As reported last week in the New York Law Journal, the appellate judges in Forcelli v. Gelco Corporation unanimously ruled that a signed email attesting to a negotiated agreement – and signed by email signature -- is just as binding as a signature on the agreement itself.

New York statues, like Maryland’s, instruct that an agreement must be “signed” by the parties or their attorneys in order to be valid. However, in the decision handled down by New York’s Appellate Division, Second Department, Justice Sandra Sgroi wrote, “Given the widespread use of email as a form of written communication in both personal and business affairs, it would be unreasonable to conclude that email messages are incapable of conforming to the criteria…simply because they cannot be physically signed in a traditional fashion.”

In Forcelli, the dispute focused on the enforceability of an email that summed up the terms of a settlement over a car accident. Plaintiff John Forcelli had sued Gelco Corporation for injuries sustained when another vehicle collided with his. Gelco owned the vehicle that hit Mr. Forcelli’s car.

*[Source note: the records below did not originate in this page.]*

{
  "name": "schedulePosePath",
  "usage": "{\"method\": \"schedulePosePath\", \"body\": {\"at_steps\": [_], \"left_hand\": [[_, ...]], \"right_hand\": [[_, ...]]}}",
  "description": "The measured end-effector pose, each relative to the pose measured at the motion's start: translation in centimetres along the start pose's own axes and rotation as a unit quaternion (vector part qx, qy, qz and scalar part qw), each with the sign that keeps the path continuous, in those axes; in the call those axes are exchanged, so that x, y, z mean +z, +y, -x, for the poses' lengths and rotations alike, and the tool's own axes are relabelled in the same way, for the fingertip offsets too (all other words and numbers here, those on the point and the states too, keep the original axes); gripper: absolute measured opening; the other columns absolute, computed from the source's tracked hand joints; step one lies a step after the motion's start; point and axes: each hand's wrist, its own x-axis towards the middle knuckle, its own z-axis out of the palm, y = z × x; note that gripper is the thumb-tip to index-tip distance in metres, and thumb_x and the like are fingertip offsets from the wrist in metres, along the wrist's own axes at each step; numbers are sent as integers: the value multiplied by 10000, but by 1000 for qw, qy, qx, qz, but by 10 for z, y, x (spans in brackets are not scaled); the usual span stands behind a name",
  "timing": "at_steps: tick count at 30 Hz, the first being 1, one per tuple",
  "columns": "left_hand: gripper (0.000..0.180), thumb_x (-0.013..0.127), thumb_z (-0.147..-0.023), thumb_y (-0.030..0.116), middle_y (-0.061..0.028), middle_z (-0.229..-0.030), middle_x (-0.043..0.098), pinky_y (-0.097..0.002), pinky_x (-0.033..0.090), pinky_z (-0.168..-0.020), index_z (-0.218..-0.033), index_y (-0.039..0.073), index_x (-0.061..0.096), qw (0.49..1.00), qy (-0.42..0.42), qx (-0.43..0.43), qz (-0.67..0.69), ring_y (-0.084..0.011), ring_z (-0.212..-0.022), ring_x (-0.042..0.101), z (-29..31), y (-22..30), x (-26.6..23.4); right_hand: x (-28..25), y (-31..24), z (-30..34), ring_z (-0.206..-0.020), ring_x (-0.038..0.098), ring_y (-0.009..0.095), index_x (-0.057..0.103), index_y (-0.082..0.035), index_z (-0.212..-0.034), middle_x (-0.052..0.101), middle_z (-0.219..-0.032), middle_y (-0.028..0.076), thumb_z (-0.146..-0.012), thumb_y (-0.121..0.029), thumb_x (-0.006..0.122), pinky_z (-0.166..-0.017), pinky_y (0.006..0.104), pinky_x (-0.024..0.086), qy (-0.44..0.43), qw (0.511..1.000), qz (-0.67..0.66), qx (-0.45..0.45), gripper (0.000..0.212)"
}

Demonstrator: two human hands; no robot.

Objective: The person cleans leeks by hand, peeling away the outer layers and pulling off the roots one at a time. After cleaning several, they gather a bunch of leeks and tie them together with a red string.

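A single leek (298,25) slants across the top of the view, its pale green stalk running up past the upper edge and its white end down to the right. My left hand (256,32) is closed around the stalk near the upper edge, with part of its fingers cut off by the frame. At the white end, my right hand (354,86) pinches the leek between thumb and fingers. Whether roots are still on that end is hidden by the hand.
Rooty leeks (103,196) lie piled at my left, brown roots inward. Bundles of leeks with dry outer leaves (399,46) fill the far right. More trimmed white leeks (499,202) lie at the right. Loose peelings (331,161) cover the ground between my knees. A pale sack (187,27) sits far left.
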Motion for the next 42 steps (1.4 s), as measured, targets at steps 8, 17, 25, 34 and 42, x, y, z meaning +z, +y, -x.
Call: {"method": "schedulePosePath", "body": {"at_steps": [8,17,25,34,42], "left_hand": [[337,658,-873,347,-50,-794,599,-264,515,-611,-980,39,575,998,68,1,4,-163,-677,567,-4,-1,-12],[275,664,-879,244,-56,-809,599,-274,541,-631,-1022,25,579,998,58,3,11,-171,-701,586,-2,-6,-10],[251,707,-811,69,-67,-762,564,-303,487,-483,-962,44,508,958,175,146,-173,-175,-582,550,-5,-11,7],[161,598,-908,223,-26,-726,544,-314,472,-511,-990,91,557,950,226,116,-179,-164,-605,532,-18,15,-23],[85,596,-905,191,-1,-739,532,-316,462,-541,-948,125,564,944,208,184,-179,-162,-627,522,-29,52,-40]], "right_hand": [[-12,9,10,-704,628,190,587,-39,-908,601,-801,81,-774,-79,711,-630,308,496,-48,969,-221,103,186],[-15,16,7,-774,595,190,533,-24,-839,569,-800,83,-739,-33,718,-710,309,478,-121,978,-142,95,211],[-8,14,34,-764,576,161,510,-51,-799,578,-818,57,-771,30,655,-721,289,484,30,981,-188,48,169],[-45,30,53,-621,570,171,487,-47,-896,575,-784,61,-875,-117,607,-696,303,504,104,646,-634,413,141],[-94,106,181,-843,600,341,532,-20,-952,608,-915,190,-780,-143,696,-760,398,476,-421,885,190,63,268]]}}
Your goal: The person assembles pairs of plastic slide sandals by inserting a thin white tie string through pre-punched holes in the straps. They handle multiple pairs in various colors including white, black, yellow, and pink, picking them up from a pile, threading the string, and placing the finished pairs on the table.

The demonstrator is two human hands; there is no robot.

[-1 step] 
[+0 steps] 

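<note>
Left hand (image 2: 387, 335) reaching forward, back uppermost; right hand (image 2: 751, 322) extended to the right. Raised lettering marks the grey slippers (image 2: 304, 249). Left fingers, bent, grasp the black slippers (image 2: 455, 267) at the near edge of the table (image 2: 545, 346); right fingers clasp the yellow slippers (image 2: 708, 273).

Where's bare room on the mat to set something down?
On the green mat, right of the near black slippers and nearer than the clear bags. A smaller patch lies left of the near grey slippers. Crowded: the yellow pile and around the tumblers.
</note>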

The email in question was sent to all parties involved and was “e-signed” by the claims adjuster representing Gelco’s insurer, reflecting that all parties had agreed orally that Mr. Forcelli would be paid a settlement of $230,000. The email attached a Medicare document for signature; at the bottom of the email the adjuster typed, “Thanks Brenda Greene” (her name).

Mr. Forcelli signed his copy agreeing to the terms, had it notarized and then his attorney filed a motion to release the other parties from all further court action. He did so under the presumption that the documents would actually be signed and returned per the agreement and that he would receive his settlement money.

Once the court accepted Mr. Forcelli’s motion to release the other parties and vacated the matter, Gelco’s attorney faxed a letter to Mr. Forcelli’s counsel telling him that the settlement was “not consummated” under New York law and that the motion to vacate now relieved Gelco of the $230,000 settlement terms. The court disagreed.

As the attorney for Mr. Forcelli said following the verdict, “This confirms what all reasonable minds would have expected, that mutually agreed to settlements -- where confirmed via email or fax, and followed up by transmittal of settlement documents -- constitutes a binding settlement.”